=== Work to complete ===
Go to the line containing "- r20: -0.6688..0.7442" in the records below and print it and every following line exactly, on through the line containing "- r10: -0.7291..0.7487", then stop.

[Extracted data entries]
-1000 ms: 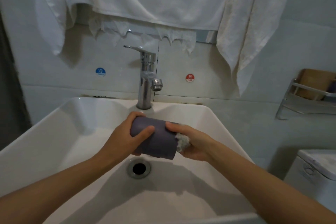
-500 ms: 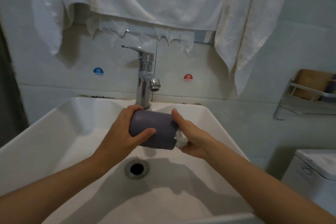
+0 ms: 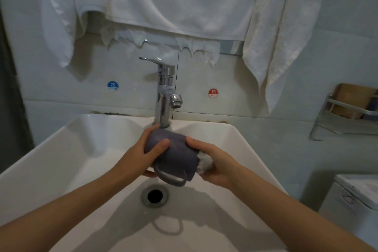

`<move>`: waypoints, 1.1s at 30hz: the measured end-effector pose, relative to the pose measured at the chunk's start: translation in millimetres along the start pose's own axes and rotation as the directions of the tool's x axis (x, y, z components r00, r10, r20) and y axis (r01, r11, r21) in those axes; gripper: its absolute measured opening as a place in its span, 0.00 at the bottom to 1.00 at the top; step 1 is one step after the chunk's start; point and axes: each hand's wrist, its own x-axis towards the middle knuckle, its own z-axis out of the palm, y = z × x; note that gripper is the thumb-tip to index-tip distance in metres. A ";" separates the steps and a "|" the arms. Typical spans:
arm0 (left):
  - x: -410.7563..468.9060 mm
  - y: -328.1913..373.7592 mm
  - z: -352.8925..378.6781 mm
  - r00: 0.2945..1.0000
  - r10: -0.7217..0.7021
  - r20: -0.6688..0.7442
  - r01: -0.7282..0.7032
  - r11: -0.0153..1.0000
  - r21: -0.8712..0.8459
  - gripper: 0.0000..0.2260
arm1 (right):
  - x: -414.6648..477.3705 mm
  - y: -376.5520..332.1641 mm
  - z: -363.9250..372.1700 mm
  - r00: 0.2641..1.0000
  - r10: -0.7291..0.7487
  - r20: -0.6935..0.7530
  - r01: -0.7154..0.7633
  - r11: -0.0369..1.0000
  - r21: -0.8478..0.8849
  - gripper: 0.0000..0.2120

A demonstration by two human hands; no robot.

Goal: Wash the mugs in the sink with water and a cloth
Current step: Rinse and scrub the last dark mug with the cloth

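Mug [image 3: 173,155], grey, on its side over sink [image 3: 61,149]; left hand [image 3: 141,155] grips base, right hand [image 3: 212,161] holds cloth [image 3: 204,162] at mouth. Interior scrub underway; rinse under faucet [image 3: 165,92] likely next.

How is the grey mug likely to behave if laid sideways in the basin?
Probably rigid: the grey mug shows no dent under the left hand's grip. Its round body might roll, though the handle would likely stop it.
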 end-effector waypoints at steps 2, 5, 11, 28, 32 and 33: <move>-0.1 -0.5 3.5 1.000 0.029 0.005 -0.029 1.000 0.013 0.21 | -3.0 -0.8 1.3 0.999 0.034 0.000 -0.034 0.998 0.055 0.16; 0.3 -2.1 1.1 0.995 -0.059 -0.080 0.055 0.997 -0.053 0.12 | -1.1 6.4 4.9 1.000 0.018 0.002 -0.018 0.991 -0.135 0.14; -6.6 -6.7 -3.3 0.949 -0.314 0.026 0.314 0.937 -0.151 0.17 | 4.4 17.6 8.1 0.978 -0.206 0.012 0.134 0.588 -0.798 0.23; -1.7 -8.2 -3.3 0.914 -0.405 0.030 0.400 0.884 -0.243 0.19 | -9.5 10.8 12.5 0.962 -0.129 0.242 0.271 0.576 -0.771 0.15; -2.5 -12.6 -3.0 0.879 -0.473 0.064 0.472 0.841 -0.264 0.20 | 1.9 18.2 7.9 0.974 -0.169 0.148 0.216 0.523 -0.824 0.23; -3.0 -10.7 -3.0 0.891 -0.449 0.063 0.448 0.850 -0.277 0.21 | 1.9 17.9 8.9 0.979 -0.183 0.088 0.182 0.599 -0.780 0.22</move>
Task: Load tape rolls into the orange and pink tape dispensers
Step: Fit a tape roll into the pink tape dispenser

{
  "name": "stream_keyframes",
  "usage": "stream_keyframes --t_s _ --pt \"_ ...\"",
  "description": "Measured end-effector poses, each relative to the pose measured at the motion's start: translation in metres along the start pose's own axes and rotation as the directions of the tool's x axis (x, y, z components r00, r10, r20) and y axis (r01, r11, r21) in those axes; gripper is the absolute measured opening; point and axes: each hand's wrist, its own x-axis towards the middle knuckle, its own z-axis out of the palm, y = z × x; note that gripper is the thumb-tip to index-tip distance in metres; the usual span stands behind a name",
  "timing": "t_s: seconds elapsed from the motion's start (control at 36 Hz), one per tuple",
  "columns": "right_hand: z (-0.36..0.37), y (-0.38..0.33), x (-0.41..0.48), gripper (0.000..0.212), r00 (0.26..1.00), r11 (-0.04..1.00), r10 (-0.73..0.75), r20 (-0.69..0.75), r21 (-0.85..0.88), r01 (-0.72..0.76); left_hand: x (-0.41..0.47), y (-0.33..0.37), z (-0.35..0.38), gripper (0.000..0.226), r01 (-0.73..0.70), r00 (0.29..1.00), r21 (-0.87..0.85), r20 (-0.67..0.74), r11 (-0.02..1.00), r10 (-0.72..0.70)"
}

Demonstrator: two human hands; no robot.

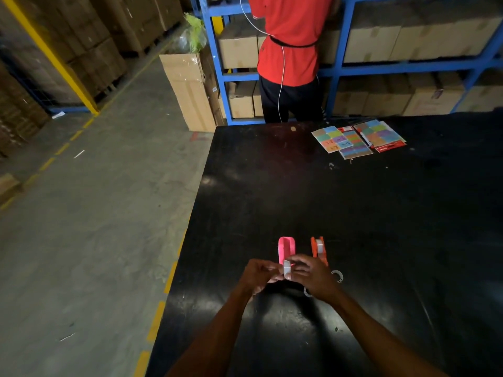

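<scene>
On the black table [353, 213] a pink tape dispenser [286, 248] stands with its well showing no roll. To its right stands an orange tape dispenser [319, 249] with a whitish tape roll inside. Just in front of the pink one, my left hand [260, 273] and my right hand [310, 276] hold a small white tape roll [287, 269] between their fingertips, above the table. Two clear ring-shaped pieces [337, 276] lie on the table beside and partly under my right hand.
Coloured cards and red packets [359, 140] with a marker lie at the table's far side. A person in a red shirt [291, 50] stands behind the table at blue shelving [353, 66] full of cartons. The table's left edge [190, 213] drops to a concrete floor.
</scene>
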Motion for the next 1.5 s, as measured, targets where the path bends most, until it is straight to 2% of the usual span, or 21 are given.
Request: stream_keyframes --t_s 0.25,0.39,0.47,0.67,0.81,0.92,1.06,1.14,1.33,1.5 --pt "0.002 0.006 0.011 0.045 1.000 0.999 -0.006 -0.008 -0.033 0.005 0.016 -0.007 -0.005 0.026 -0.012 1.000 0.021 0.010 1.000 0.011" --pt "-0.006 0.008 0.026 0.042 1.000 0.994 0.005 -0.002 -0.109 -0.005 0.024 0.002 -0.004 0.026 -0.014 1.000 0.054 0.019 0.998 0.013" --pt "-0.011 0.009 0.039 0.038 1.000 0.976 0.004 -0.018 -0.216 -0.008 0.031 0.006 -0.004 0.025 -0.020 0.999 0.088 -0.038 0.996 0.024" --pt "-0.017 0.008 0.069 0.042 0.997 0.864 -0.059 -0.051 -0.503 0.025 0.049 0.008 -0.010 0.037 -0.045 0.993 0.157 -0.103 0.987 0.061" --pt "-0.015 0.009 0.087 0.042 0.997 0.769 -0.060 -0.041 -0.639 0.020 0.060 0.012 -0.005 0.056 -0.079 0.991 0.193 -0.095 0.978 0.098" --pt "-0.013 0.011 0.096 0.039 0.995 0.672 -0.088 -0.049 -0.740 0.023 0.071 0.015 -0.004 0.062 -0.132 0.984 0.238 -0.085 0.962 0.156" --pt "-0.012 0.015 0.107 0.036 0.995 0.631 -0.095 -0.004 -0.773 0.057 0.083 0.015 -0.005 0.065 -0.203 0.976 0.358 -0.004 0.911 0.219" --pt "-0.010 0.016 0.111 0.037 0.994 0.609 -0.107 0.005 -0.790 0.070 0.089 0.012 -0.004 0.053 -0.238 0.964 0.333 -0.032 0.912 0.263" --pt "-0.001 0.012 0.115 0.032 0.997 0.601 -0.074 -0.017 -0.799 0.031 0.101 0.011 -0.009 0.068 -0.147 0.988 0.281 -0.005 0.948 0.155" --pt "-0.010 0.003 0.124 0.032 1.000 0.617 0.003 0.029 -0.787 0.021 0.101 0.010 -0.012 0.068 -0.134 0.990 0.280 0.000 0.951 0.139"
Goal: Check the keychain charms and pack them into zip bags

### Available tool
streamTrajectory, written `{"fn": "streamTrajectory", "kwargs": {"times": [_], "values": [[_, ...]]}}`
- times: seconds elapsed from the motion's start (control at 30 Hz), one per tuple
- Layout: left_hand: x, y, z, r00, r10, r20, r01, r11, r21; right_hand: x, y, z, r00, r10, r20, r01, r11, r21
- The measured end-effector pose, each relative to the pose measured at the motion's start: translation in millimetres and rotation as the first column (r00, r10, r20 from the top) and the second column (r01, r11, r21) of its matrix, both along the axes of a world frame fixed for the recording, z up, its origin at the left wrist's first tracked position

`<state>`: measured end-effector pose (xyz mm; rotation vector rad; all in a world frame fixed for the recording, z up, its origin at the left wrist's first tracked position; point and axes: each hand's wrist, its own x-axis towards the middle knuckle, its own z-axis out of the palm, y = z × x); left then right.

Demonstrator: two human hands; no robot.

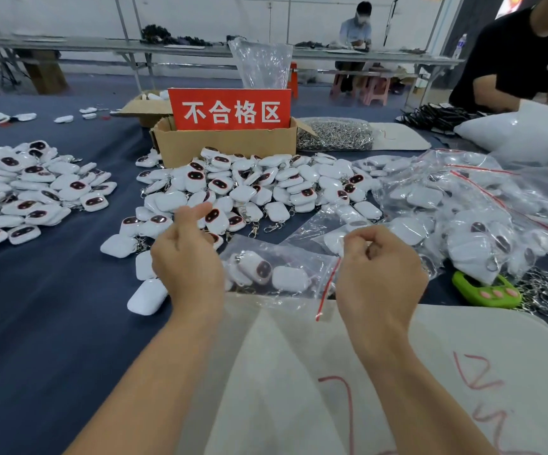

=== Result of the exercise ===
  - r20: -0.6688..0.7442
  - r01: -0.7282..0.7032
  - r11: -0.0153..1.0000
  - r21: -0.8712..0.8459
  - gripper: 0.0000..0.2260
arm1 (right):
  - x: -414.6648..477.3705 mm
  - y: -376.5520..332.1641 mm
  - z: -363.9250..372.1700 mm
  - r00: 0.2641..1.0000
  - r10: -0.7291..0.7487

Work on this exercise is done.